Il presidente ucraino Volodymyr Zelenskyj ha appena vissuto una delle peggiori settimane della sua vita, anche se già tante sono andate storte dall’invasione russa quasi quattro anni fa. Tra l’ultimatum statunitense, i bombardamenti russi e la perdita del suo braccio destro a causa di uno scandalo di corruzione, è un momento nero.
La mattina del primo dicembre Zelenskyj arriva a Parigi in compagnia della moglie per un programma ridotto: un incontro con il presidente francese Emmanuel Macron, poi un pranzo delle due coppie presidenziali all’Eliseo. Il messaggio è semplice, riassunto dal ministro degli esteri francese Jean-Noël Barrot in un’intervista concessa il 30 novembre al giornale La Tribune dimanche: “Il presidente ucraino ha la legittimità per guidare il suo paese verso la pace”.
“Legittimità” è una parola chiave. In questo modo Barrot ha voluto rispondere al leader russo Vladimir Putin, che pochi giorni fa ha definito il governo di Zelensky “illegittimo”. Un attacco assurdo se consideriamo che la “legittimità” del regime di Mosca nasce da elezioni di facciata. Il problema è che Putin è capace di influenzare il presidente degli Stati Uniti Donald Trump, dunque bisognava rispondere e riaffermare la fiducia di Parigi e dell’Europa nei confronti del presidente ucraino in una fase decisiva.
Oggi Zelenskyj deve combattere su diversi fronti simultaneamente, tra cui quello della legittimità, che non gli è concessa da Macron, da Putin o da Trump ma dal popolo ucraino. Il contratto sociale tra Zelenskyj e i suoi concittadini è stato scritto il 24 febbraio 2022, il giorno dell’invasione russa. Davvero possiamo credere che sia stato infranto dallo scandalo di corruzione che ha provocato le dimissioni di Andrij Jermak, primo collaboratore e amico personale del presidente?
Un ruolo per l’Europa
La vicenda ha indebolito Zelenskyj nel peggior momento possibile, in cui è sottoposto a una forte pressione degli Stati Uniti.
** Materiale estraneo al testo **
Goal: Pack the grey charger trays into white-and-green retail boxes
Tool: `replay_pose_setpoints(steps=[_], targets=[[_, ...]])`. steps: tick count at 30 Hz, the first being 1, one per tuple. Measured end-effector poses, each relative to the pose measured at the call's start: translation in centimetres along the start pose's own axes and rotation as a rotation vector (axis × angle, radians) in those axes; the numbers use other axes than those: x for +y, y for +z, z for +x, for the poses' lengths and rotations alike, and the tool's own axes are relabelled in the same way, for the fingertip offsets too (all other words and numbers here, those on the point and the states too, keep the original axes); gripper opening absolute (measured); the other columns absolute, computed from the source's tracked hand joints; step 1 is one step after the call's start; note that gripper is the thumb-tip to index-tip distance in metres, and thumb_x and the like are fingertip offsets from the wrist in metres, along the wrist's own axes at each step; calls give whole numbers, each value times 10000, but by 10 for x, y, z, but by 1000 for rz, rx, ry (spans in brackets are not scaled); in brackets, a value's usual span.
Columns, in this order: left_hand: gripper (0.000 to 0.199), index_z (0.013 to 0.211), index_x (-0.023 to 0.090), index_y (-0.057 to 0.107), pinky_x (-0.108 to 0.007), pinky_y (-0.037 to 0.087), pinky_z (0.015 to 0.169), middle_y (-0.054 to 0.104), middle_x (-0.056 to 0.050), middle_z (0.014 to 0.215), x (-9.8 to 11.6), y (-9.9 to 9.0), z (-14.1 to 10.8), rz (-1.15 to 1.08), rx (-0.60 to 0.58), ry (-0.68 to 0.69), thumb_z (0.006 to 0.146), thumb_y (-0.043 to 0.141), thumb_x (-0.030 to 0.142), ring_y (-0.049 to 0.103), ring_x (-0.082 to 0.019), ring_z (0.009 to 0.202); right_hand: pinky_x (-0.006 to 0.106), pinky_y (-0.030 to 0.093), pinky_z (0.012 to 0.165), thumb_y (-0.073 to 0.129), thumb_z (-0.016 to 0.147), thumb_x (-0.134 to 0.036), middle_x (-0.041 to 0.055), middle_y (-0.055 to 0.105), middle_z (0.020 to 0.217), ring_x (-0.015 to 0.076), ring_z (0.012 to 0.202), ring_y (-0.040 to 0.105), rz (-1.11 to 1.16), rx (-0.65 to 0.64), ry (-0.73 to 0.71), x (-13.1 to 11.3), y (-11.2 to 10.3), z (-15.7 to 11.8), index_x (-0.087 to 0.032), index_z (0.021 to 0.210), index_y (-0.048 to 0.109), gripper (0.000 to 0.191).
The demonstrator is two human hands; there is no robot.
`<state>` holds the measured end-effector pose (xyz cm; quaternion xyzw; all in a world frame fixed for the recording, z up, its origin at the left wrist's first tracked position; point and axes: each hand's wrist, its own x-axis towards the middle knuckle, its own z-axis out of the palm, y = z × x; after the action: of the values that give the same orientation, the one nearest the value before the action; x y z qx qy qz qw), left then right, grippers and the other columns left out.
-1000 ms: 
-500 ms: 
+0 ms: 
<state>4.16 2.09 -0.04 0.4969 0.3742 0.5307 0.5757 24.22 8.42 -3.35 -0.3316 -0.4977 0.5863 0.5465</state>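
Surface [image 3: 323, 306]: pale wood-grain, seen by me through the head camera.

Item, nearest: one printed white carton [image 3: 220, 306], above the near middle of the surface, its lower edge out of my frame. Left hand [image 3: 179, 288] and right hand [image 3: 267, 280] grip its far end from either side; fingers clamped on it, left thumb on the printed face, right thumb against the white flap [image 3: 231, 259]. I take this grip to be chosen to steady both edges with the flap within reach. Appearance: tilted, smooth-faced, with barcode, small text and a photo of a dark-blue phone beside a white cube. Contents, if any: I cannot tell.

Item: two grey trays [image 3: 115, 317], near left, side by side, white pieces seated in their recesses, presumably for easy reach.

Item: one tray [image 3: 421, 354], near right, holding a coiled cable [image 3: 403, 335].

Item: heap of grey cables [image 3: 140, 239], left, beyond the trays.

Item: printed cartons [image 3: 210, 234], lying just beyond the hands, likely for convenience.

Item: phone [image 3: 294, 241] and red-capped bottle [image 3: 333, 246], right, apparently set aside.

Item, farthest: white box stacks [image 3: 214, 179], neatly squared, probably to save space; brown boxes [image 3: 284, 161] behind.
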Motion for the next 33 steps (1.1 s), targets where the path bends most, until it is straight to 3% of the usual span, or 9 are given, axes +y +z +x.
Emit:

L’ultimatum di Trump, che gli aveva chiesto di accettare il famoso “piano in 28 punti” prima del giorno del ringraziamento, il 27 novembre, è stato cancellato. Ma la storia non è finita lì.
Il Wall Street Journal, quotidiano statunitense vicino al Partito repubblicano ma molto critico nei confronti di Trump, ha scritto in un editoriale che gli elementi più filorussi dell’amministrazione volevano approfittare dello scandalo di corruzione per abbandonare l’Ucraina. Il giornale ha invitato però a pensarci due volte prima di cedere alle sirene del Cremlino.
L’Europa può avere un ruolo in questo frangente decisivo? Paradossalmente sì, anche se è stata emarginata dagli statunitensi durante la trattativa iniziale con gli emissari di Putin. Gli europei sono infatti riusciti a rientrare in gioco negoziando con il segretario di stato americano Marco Rubio un piano meno aderente alle richieste di Putin. Il 30 novembre gli inviati ucraini hanno incontrato in Florida il negoziatore statunitense Steve Witkoff, protagonista di conversazioni telefoniche riservate che hanno rivelato la sua compiacenza nei confronti di Putin.
Il negoziato prosegue, ma nel frattempo Mosca fa sapere che il piano modificato non è più accettabile. Da questa dinamica nasce l’accusa di “illegittimità” a Zelenskyj, per addossare all’Ucraina la responsabilità di un eventuale (e probabile) fallimento del negoziato. E da qui nasce anche il pranzo di Parigi, destinato a dimostrare che l’Europa non ha intenzione di mollare l’Ucraina, nonostante tutte le difficoltà.